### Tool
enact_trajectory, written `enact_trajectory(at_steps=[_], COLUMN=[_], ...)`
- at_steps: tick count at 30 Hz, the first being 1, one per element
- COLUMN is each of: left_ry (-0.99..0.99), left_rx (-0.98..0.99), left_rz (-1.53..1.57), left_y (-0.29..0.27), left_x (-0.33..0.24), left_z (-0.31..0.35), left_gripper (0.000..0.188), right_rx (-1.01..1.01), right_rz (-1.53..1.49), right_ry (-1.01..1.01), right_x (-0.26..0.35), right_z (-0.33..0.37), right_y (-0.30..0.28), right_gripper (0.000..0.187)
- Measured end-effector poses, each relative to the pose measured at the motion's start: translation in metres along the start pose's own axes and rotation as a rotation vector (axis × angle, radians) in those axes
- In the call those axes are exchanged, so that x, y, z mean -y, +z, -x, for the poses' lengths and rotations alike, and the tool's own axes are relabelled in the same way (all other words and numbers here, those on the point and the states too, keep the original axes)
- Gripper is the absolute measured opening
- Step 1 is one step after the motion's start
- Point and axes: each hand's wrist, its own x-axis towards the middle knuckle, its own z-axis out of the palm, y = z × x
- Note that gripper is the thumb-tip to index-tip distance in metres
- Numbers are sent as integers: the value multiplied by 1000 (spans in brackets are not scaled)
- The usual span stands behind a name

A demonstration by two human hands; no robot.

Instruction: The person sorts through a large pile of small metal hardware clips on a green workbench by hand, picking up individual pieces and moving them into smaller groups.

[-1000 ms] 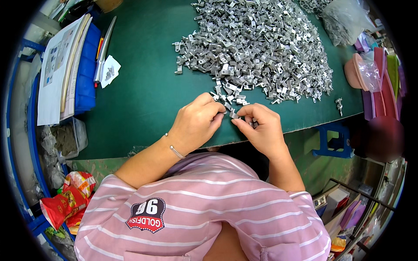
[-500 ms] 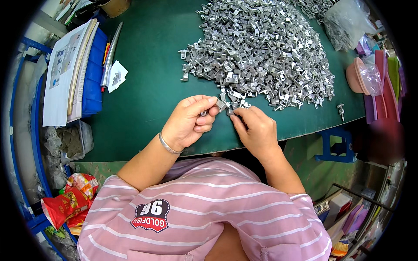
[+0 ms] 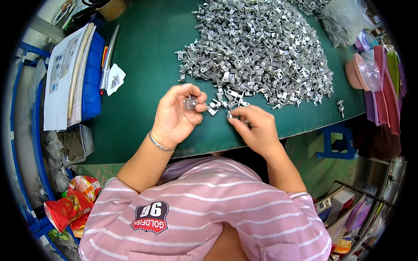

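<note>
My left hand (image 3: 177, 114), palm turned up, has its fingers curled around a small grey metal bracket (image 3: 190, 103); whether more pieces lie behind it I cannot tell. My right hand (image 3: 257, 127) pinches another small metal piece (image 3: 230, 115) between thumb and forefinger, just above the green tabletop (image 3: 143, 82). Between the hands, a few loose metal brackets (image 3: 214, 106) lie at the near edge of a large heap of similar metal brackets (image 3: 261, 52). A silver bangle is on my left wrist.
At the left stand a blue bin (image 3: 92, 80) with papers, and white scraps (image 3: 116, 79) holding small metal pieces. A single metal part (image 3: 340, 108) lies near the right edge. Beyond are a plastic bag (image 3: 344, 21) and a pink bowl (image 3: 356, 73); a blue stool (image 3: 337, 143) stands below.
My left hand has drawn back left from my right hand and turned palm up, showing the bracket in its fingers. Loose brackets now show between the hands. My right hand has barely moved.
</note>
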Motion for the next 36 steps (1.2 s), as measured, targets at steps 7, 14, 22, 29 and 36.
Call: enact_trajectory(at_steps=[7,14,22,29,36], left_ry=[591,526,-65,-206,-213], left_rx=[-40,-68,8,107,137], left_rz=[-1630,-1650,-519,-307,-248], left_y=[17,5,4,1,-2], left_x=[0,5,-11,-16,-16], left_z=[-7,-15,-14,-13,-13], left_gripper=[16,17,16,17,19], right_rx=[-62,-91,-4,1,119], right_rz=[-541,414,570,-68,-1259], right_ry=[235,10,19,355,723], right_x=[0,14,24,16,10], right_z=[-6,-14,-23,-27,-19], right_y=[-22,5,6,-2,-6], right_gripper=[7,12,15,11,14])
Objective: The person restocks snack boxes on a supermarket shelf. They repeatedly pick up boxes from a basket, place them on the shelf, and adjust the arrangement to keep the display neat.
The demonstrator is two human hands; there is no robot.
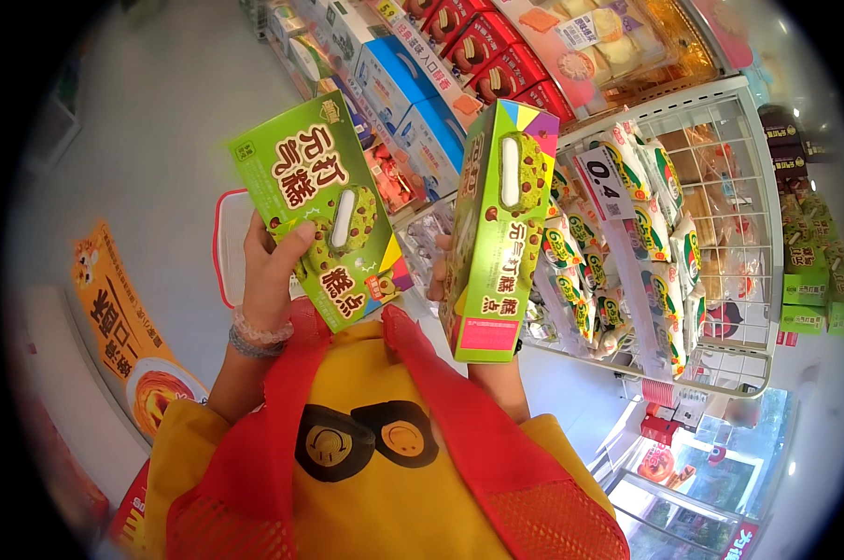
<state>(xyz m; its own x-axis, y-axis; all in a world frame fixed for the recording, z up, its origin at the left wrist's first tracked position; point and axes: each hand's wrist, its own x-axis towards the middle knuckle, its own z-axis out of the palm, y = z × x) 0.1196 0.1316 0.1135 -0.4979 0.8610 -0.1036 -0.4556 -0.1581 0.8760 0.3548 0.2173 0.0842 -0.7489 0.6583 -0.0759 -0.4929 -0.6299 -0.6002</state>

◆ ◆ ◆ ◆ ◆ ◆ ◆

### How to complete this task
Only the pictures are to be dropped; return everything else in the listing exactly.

### Exercise answer
### Tool
enact_trajectory, written `enact_trajectory(at_steps=[_], COLUMN=[_], ...)`
- at_steps: tick count at 30 Hz, the first being 1, one per element
- COLUMN is each of: left_ry (-0.99..0.99), left_rx (-0.98..0.99), left_rz (-1.53..1.57), left_y (-0.29..0.27), left_x (-0.33..0.24), left_z (-0.31..0.35), left_gripper (0.000..0.188), right_rx (-1.01..1.01), right_rz (-1.53..1.49), right_ry (-1.01..1.01), right_x (-0.26..0.35), right_z (-0.33..0.37), right_y (-0.30..0.28), right_gripper (0.000..0.187)
- Measured end-effector poses, each relative to the pose measured at the motion's start: translation in metres along the start pose's own axes and rotation as a rotation vector (axis × angle, radians) in those axes
- In the call those axes are exchanged, so that x, y, z mean -y, +z, -x, for the poses' lengths and rotations alike, and the tool's own axes are relabelled in the same way (all other words and numbers here, those on the point and the states too, keep the original axes)
- Gripper is the absolute measured opening
- Step 1 is one step after the motion's start
- Point and axes: each hand's wrist, its own x-axis towards the middle knuckle, its own z-axis out of the palm, y = z × x
- Note that gripper is the thumb-tip to index-tip distance in metres
- Numbers are sent as integers: the value multiplied by 1000 (spans in brackets are not scaled)
- The usual span stands behind a name

A demonstration by two human hands; no robot.

Instruction: The person sorts through a large pile of small metal hardware clips on a green workbench by hand, picking up individual pieces and moving them into smaller groups.

[-1000 ms] 
[-500 ms] 
[+0 ms] 

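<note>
My left hand (image 3: 177, 114), palm turned up, has its fingers curled around a small grey metal bracket (image 3: 190, 103); whether more pieces lie behind it I cannot tell. My right hand (image 3: 257, 127) pinches another small metal piece (image 3: 230, 115) between thumb and forefinger, just above the green tabletop (image 3: 143, 82). Between the hands, a few loose metal brackets (image 3: 214, 106) lie at the near edge of a large heap of similar metal brackets (image 3: 261, 52). A silver bangle is on my left wrist.
At the left stand a blue bin (image 3: 92, 80) with papers, and white scraps (image 3: 116, 79) holding small metal pieces. A single metal part (image 3: 340, 108) lies near the right edge. Beyond are a plastic bag (image 3: 344, 21) and a pink bowl (image 3: 356, 73); a blue stool (image 3: 337, 143) stands below.
My left hand has drawn back left from my right hand and turned palm up, showing the bracket in its fingers. Loose brackets now show between the hands. My right hand has barely moved.
</note>
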Motion for the next 36 steps (1.2 s), as measured, targets at steps 7, 14, 22, 29 and 36.
Call: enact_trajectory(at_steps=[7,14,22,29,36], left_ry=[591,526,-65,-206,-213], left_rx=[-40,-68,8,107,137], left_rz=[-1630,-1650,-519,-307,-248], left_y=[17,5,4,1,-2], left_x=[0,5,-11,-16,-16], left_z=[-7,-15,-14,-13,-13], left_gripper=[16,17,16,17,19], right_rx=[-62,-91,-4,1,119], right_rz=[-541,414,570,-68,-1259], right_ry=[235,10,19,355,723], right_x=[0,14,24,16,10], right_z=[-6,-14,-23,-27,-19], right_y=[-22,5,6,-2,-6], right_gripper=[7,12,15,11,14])
Objective: The person restocks snack boxes on a supermarket shelf. They repeatedly pick up boxes from a basket, place them on the shelf, and adjust the arrangement to keep the display neat.
The demonstrator is two human hands; there is no robot.
<state>(xyz m; its own x-axis, y-axis; all in a world frame fixed for the recording, z up, its origin at the left wrist's first tracked position; point and axes: each hand's wrist, its own x-axis towards the middle knuckle, its own z-axis out of the palm, y = z × x) 0.1196 0.1316 0.1135 -0.4979 0.8610 -0.1036 -0.4556 -0.1581 0.8760 0.3548 0.2173 0.0842 -0.7489 0.6583 -0.0759 -0.4929 -0.6299 -0.6002</state>

The exercise asks for nothing further.